- **Work instruction**: Only the lines from the opening of the material through the one containing "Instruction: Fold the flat" should be reproduced, each exactly as it stands.

———

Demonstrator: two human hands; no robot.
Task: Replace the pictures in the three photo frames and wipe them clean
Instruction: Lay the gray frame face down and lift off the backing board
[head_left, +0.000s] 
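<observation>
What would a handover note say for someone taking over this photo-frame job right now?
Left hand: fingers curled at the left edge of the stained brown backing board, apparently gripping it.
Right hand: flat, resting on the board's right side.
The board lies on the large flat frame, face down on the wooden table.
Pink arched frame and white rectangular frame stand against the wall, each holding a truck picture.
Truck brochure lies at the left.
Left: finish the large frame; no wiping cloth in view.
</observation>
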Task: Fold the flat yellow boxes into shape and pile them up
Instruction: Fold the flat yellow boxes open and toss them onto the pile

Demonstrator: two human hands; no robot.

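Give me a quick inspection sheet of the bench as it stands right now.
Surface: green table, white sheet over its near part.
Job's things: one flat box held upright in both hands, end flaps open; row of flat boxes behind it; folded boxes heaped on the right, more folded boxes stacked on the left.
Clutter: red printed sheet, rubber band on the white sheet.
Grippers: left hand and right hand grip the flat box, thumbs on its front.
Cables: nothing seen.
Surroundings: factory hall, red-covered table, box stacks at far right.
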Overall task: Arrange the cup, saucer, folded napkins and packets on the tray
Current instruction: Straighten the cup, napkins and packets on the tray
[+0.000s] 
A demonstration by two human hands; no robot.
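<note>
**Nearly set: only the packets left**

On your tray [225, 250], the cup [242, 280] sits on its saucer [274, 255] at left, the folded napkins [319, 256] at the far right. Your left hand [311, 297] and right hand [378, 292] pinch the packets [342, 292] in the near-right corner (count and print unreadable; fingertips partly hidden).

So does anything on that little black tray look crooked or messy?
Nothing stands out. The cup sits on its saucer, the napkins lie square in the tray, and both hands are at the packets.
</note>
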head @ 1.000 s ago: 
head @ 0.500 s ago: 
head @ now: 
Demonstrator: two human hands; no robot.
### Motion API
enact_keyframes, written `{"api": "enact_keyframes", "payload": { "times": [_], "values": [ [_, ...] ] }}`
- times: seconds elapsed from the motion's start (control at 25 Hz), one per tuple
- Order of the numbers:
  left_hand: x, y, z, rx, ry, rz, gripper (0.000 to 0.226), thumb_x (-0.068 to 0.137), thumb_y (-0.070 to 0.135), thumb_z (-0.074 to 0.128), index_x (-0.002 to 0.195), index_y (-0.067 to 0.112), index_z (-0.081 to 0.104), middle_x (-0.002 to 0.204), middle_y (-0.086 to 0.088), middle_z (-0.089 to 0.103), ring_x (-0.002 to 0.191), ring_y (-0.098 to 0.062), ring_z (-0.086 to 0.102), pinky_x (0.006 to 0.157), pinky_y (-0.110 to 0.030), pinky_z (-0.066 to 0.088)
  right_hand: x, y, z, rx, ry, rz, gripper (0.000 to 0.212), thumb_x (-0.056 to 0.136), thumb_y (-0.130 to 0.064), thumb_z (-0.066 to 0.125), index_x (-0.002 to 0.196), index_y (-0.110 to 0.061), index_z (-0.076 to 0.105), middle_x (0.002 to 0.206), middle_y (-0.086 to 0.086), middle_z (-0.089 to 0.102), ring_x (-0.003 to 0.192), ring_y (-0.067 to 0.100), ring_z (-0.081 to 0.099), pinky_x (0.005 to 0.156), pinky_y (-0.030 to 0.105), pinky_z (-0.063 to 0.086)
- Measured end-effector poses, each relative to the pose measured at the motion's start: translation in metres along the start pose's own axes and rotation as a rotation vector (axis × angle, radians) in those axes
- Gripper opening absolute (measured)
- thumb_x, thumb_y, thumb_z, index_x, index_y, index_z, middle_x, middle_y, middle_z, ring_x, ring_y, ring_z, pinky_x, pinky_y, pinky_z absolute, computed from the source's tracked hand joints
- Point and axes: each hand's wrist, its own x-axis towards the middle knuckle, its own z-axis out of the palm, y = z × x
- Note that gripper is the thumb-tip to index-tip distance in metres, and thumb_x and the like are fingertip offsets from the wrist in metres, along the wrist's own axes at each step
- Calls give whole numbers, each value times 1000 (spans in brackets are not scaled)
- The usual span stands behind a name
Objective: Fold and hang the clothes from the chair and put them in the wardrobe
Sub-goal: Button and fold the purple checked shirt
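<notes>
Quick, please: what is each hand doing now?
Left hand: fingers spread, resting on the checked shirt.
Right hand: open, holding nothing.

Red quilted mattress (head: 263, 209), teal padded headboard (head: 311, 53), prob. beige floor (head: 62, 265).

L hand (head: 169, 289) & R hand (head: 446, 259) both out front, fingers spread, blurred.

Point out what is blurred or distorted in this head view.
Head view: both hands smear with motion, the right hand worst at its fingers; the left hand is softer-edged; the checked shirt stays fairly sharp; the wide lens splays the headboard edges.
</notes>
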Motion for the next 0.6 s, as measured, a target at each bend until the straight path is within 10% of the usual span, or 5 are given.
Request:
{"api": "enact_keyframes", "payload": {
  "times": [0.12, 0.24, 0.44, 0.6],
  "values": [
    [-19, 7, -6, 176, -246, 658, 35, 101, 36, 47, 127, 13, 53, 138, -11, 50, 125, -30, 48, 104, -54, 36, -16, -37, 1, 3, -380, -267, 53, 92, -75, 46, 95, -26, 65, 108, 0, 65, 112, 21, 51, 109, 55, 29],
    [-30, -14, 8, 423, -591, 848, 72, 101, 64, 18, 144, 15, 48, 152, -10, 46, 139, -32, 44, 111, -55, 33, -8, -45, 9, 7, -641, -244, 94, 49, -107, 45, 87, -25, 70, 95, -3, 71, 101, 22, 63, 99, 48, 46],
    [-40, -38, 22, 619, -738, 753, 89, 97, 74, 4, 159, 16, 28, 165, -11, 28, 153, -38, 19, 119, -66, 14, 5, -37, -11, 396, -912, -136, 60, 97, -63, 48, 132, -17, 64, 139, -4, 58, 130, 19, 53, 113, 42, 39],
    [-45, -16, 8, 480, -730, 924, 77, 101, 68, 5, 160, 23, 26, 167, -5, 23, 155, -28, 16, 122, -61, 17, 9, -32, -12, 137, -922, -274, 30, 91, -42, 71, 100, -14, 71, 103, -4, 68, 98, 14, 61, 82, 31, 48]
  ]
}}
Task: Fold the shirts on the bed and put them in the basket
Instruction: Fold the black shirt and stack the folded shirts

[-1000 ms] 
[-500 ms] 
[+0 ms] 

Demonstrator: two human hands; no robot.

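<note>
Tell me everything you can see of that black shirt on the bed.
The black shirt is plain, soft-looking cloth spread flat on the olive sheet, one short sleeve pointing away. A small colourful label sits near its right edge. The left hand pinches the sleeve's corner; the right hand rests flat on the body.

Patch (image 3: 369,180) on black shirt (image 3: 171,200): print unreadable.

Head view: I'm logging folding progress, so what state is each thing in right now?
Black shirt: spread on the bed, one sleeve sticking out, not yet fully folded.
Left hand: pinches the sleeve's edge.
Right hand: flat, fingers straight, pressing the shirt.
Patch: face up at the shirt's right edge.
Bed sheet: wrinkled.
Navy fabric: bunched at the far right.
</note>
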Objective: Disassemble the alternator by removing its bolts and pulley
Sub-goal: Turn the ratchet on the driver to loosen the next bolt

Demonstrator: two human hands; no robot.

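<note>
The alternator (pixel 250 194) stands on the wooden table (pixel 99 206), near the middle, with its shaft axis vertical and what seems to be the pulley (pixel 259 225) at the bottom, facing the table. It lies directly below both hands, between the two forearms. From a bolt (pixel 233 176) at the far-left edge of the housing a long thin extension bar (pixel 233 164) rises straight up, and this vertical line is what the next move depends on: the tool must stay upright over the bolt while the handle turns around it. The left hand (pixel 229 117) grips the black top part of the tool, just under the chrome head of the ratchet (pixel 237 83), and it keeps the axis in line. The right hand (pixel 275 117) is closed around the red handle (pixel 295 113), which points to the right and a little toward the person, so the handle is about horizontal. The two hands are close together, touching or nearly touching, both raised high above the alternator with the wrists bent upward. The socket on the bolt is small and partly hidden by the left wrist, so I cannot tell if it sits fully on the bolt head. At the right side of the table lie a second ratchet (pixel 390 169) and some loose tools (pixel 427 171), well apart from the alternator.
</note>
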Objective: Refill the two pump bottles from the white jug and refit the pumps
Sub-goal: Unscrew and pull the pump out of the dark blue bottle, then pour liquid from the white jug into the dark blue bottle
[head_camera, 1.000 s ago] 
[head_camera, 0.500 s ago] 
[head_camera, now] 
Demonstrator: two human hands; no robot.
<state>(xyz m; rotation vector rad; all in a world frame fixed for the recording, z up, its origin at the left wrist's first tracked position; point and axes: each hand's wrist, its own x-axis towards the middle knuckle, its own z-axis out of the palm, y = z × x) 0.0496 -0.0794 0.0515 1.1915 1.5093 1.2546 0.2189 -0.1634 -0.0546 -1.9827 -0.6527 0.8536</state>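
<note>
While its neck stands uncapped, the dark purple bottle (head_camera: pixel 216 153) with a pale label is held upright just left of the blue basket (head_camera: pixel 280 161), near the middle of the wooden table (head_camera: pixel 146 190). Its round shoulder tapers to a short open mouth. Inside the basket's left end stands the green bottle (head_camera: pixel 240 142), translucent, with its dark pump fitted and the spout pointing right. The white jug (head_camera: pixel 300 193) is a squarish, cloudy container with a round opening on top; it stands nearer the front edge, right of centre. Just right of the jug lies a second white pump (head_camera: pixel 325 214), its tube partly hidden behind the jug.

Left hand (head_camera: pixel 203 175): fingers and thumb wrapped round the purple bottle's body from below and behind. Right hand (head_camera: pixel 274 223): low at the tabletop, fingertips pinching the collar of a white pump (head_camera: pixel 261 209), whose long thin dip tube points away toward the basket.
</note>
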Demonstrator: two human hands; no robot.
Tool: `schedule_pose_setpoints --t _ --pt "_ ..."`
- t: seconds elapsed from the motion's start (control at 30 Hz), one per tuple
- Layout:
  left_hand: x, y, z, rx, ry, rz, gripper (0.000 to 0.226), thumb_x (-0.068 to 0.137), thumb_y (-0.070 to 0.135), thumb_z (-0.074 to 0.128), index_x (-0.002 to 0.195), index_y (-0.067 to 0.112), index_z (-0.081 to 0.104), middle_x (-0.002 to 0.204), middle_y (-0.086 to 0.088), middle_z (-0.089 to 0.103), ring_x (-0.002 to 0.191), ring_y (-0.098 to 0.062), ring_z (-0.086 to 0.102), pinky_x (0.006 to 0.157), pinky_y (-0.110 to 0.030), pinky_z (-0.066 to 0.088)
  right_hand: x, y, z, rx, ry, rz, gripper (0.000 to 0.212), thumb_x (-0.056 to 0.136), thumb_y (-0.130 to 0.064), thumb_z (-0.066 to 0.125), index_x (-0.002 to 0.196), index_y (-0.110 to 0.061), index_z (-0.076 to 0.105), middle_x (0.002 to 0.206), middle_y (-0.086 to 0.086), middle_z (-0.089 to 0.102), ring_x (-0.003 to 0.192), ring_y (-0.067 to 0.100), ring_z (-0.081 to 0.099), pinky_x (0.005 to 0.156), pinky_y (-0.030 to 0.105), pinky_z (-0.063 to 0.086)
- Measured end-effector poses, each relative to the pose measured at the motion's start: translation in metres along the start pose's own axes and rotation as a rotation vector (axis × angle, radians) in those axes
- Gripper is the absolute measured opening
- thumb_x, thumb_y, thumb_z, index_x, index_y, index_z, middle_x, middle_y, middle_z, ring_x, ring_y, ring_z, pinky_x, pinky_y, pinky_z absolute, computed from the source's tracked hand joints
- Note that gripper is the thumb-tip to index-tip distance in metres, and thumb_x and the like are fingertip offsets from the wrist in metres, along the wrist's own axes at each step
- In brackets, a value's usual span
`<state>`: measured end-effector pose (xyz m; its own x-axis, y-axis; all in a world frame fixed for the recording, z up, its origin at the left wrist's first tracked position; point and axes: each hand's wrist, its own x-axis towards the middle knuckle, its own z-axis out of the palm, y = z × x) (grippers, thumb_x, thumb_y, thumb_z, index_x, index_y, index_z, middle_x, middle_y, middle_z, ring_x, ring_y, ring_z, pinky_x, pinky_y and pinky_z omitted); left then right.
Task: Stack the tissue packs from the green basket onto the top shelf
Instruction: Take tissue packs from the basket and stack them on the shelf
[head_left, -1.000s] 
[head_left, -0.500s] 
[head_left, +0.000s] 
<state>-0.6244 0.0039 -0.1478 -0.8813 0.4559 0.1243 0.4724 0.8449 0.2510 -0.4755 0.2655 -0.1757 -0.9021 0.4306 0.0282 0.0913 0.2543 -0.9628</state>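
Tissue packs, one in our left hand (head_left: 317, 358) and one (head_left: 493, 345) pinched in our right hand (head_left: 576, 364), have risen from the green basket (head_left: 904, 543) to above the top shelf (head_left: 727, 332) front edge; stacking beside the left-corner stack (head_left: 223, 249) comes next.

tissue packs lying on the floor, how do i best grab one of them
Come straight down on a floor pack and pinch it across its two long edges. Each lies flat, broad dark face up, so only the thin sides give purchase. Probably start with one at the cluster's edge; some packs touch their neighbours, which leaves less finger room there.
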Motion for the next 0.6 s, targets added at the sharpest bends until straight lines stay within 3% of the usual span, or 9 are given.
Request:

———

- **Completed task**:
Demonstrator: two human hands; no robot.
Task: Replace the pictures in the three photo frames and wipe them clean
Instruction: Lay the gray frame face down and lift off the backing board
[head_left, +0.000s] 
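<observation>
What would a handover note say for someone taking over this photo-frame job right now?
Left hand: fingers curled at the left edge of the stained brown backing board, apparently gripping it.
Right hand: flat, resting on the board's right side.
The board lies on the large flat frame, face down on the wooden table.
Pink arched frame and white rectangular frame stand against the wall, each holding a truck picture.
Truck brochure lies at the left.
Left: finish the large frame; no wiping cloth in view.
</observation>
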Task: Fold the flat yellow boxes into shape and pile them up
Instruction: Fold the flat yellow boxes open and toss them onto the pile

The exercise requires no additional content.